Cunningham-Hall continued to make aircraft until 1938. Its X-14324, produced in 1934, was a low-wing monoplane, all metal, that cruised at 145 miles an hour, with a top speed of 165, somewhat faster than most private planes in use today. The company produced as well primary trainers, a six-place cabin plane, other passenger and cargo craft, and experimental planes for the Army and Navy.

But these were depression years, and the difficulties of continuing were insuperable. The plant was not suited for making air-frames, and the market for private aircraft had almost disappeared. However, the experiment had not been entirely fruitless. Cunningham gained experience in using high-precision equipment and dealing with the close tolerances that manufacturing aircraft demands; and this would stand it in good stead two decades later.

In 1928, when Cunningham, still a successful producer of automobiles, first ventured into plane production, very few expected the stock-market crash of 1929 and the general economic crisis that followed it. Probably no one accurately foresaw the social changes that would come about in the course of the Great Depression; and yet for Cunningham the first signs of change were beginning to be manifest.

Detroit was learning to make good cars, and with its strategy of turning out new models annually it was providing fashion as a substitute for style. Prestige now came from owning the newest car. Trading-in had become commonplace. Cunningham was aware of the challenge to its kind of excellence and made efforts to catch up with Detroit, but in the nature of things it could not hope to succeed. The point is that what Cunningham represented: luxury, elegance, high style, was becoming outmoded, and the firm was not equipped materially or temperamentally to adjust to the new trend. A cheap, mass-produced Cunningham was unthinkable.

Semi-Touring Car

SEMI-TOURING CAR

Sedan, 1925

SEDAN, 1925
Built for Air Force Major M. K. Lee on a 142 inch wheelbase chassis.

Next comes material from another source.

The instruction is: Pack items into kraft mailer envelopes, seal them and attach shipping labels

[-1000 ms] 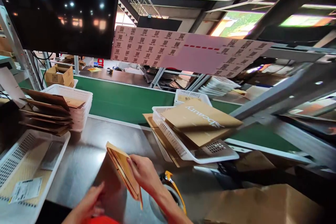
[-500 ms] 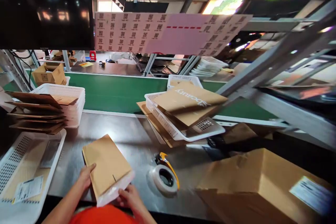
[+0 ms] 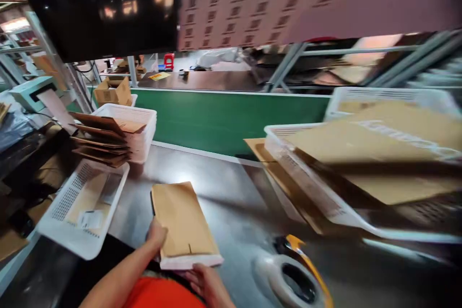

This car had shatter-broof glass, a 50-gallon gas tank, an oil supply good for 5,000 miles, a Kellogg one-shot lubricator (pressing the foot pedal lubricated all chassis points) and triple windshield wipers. The dashboard contained a combination of 42 instruments, switches, and miscellaneous gadgets including many normally found only in aircraft cockpits. Among them were a tachometer, radio switch, fuel gauge, altimeter, voltmeter, ammeter, oil gauge, light switch, ignition switch, an imported French speedometer engraved with Major Lee's name, two motometers, aviator's compass, air speed indicator, etc. There were 8 lights beamed forward, 2 headlights, 2 "ditch" lights, 2 inside adjustable spotlights, and 2 sidelights. There were also parking, dome, dash and running board lights.

It is not that Cunningham's potential customers were wiped out by the depression. There was still a fairly large class of people in the United States who could afford to buy expensive cars. What happened during the depression was that the habits and tastes of these people were modified: yachts, big country places, ostentatious living, became unfashionable. In the twenties, a Wall Street man who was unusually tall had ordered a custom-built limousine from Cunningham: the roof had to be raised six inches so that he could wear a top hat in dignified comfort. His counterpart in the thirties solved the problem by discarding the top hat. He preferred to appear as indistinguishable as possible from people of middling incomes. One unreconciled woman on the North Shore of Long Island is said to have remarked, 'If this thing keeps up, we'll all be in the Buick class.' She was prophetic, though not in the sense she intended. The depression intensified a trend that was already operating, and is was that this trend, as much as the depression itself, that brought Cunningham's years of automobile-making to an end.

By 1931 the company had ceased to produce cars. For five more years it made bodies for other manufacturers; in particular, a town car body for Ford, which added $2,000 to Ford's current price of $600; and then in 1936 it was entirely out of the automobile business.